À partir du moment où j’ai reconnu que mon expérience, justement en tant qu’elle est mienne, m’ouvre à ce qui n’est pas moi, que je suis sensible au monde et à autrui, tous les êtres que la pensée objective posait à leur distance se rapprochent singulièrement de moi. Ou inversement, je reconnais mon affinité avec eux, je ne suis rien qu’un pouvoir de leur faire écho, de les comprendre, de leur répondre. Ma vie m’apparaît absolument individuelle et absolument universelle. (p. 105)

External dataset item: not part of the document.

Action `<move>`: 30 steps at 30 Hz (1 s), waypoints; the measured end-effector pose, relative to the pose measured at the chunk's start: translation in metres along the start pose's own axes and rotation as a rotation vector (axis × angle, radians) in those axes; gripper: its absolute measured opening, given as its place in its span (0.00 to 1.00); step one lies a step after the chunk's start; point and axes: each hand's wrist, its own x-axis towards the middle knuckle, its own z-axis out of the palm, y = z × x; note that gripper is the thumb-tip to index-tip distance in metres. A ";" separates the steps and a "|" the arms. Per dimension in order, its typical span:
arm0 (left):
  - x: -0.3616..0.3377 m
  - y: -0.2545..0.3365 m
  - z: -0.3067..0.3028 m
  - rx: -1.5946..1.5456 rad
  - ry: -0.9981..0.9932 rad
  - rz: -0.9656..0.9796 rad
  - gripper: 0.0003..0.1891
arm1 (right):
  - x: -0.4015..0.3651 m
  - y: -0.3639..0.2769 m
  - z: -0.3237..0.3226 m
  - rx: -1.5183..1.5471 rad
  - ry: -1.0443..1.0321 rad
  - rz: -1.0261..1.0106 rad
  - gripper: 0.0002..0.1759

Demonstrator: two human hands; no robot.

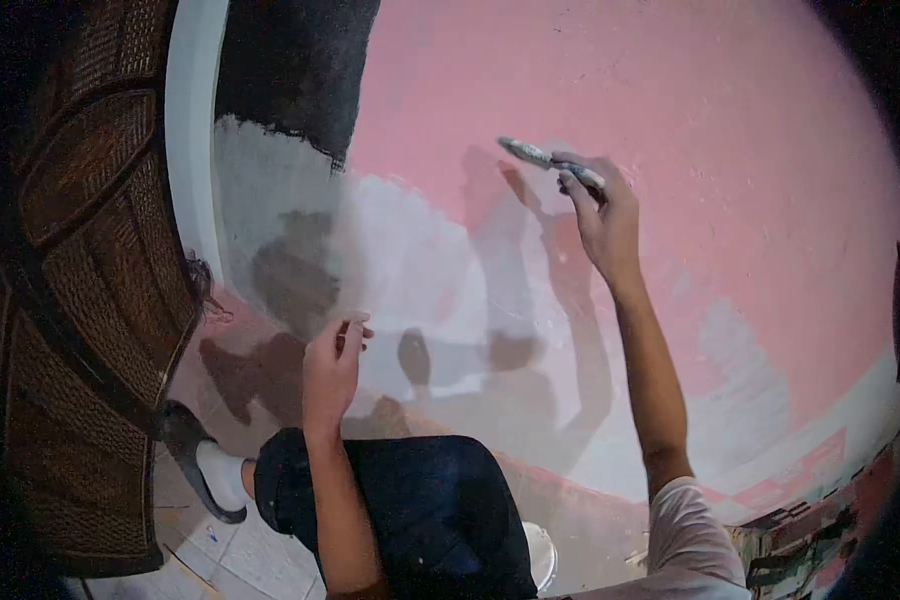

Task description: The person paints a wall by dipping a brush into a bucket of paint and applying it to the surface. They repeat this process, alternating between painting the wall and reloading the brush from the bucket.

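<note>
A paintbrush (pixel 528 153) is gripped in my right hand (pixel 610 215), between the thumb and fingers. Its handle is blotched with paint and its bristles point up and left. The shadow of the brush falls a little below it on the pink wall (pixel 450 90), so the bristles seem to be off the surface. Lower down, my left hand (pixel 332 368) hangs before the white-painted patch (pixel 410 270), its fingers loosely bent and slightly apart. Nothing shows in that hand. Whitish paint covers the lower wall with a ragged edge against the pink.
A dark woven panel (pixel 100 230) stands at the left, beside a white vertical trim (pixel 192 120). Black paint (pixel 290 60) covers the upper left wall. A white bucket (pixel 541 555) sits near my bent knee (pixel 420 500). Tiles (pixel 260 560) form the floor; clutter (pixel 805 535) lies lower right.
</note>
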 end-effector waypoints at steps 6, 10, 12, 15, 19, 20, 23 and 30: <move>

10En ce sens, il ne s’agit plus de penser la métaphysique comme discipline ou système dont l’être serait un objet contemplé à distance, mais le métaphysique dans l’homme, c’est-à-dire l’être en tant que nous le vivons et l’éprouvons. De fait, dans l’économie générale de l’œuvre de Merleau-Ponty, cet approfondissement des découvertes de la nouvelle psychologie jusqu’à leurs dernières conséquences philosophiques sur le sens de l’être, qui n’est encore ici qu’à l’état d’ébauche, préfigure un travail ontologique plus abouti, que ce dernier commencera vraiment à partir du début des années 1950. En ce sens, le choix des éditeurs de placer cet article à la suite du « Doute de Cézanne » et du « Cinéma et la nouvelle psychologie » est particulièrement judicieux en ce qu’il permet d’abord de donner la mesure et la cohérence de toute la fécondité proprement philosophique du sens que prennent les analyses de la psychologie moderne aux yeux du jeune philosophe et, par ricochet, de conférer déjà aux développements sur Cézanne et le cinéma une profondeur métaphysique, dont ils ne témoignent pas immédiatement en soi, mais que le philosophe travaillera à mettre en lumière avec plus d’ampleur dans certains travaux de la fin de sa vie, notamment au sujet de l’œuvre du peintre aixois. Ainsi, dans L’Œil et l’Esprit, qu’il écrit en 1960 alors qu’il est en vacances au Tholonet près d’Aix-en-Provence et publie ensuite en 1961 dans le premier numéro de la revue Art de France, il déclare que le projet de la peinture moderne a une « signification métaphysique1 » et que Cézanne est ainsi est un admirable « artisan de l’Être » ou encore qu’il cherche « la déflagration de l’Être ».